Lines holding the word "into" are the ones to copy from the data below.
>>
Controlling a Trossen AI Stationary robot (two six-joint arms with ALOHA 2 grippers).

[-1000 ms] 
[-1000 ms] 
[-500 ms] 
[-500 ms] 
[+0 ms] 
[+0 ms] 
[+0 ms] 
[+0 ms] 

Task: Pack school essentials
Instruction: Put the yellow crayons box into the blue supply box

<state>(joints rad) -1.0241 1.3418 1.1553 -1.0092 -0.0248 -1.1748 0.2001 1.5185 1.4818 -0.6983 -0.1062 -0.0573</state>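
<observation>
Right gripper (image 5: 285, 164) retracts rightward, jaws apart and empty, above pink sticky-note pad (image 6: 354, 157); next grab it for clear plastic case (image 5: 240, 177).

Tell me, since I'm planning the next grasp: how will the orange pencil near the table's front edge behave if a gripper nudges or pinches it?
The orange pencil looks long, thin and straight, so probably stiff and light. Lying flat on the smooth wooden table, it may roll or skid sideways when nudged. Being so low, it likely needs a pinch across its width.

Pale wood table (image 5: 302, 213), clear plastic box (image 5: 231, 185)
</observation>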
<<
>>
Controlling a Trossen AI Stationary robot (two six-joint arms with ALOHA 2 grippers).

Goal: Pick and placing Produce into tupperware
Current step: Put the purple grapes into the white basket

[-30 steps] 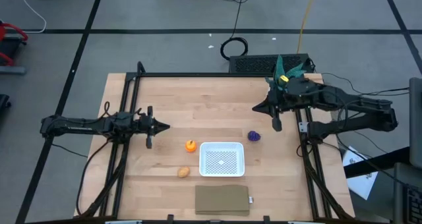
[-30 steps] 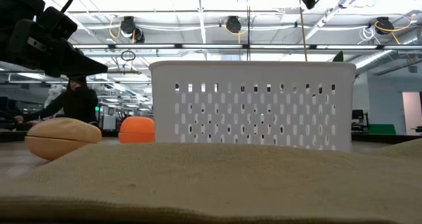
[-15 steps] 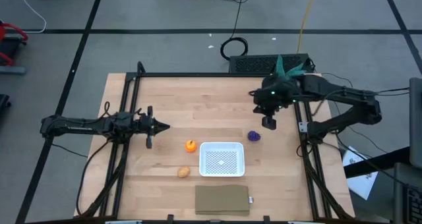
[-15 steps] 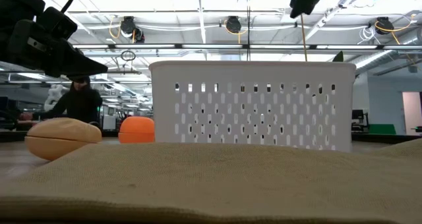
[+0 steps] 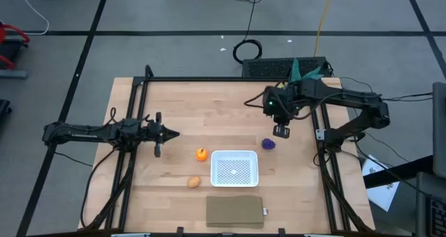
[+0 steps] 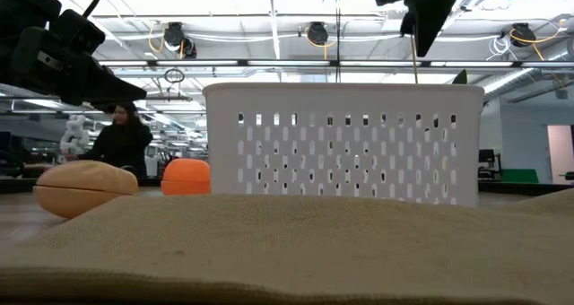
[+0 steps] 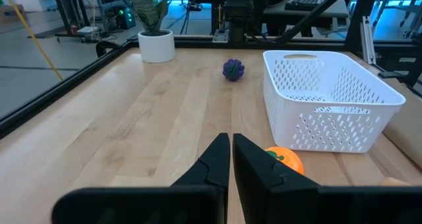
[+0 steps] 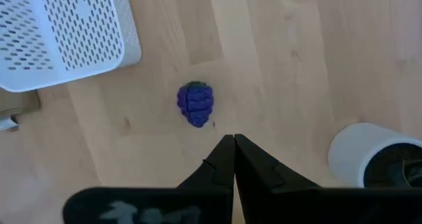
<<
## Task solution
Instruction: Put the yellow crayons box into the blue supply box
Goal: Pick and placing Produce into tupperware
Current step: Put the purple grapes into the white basket

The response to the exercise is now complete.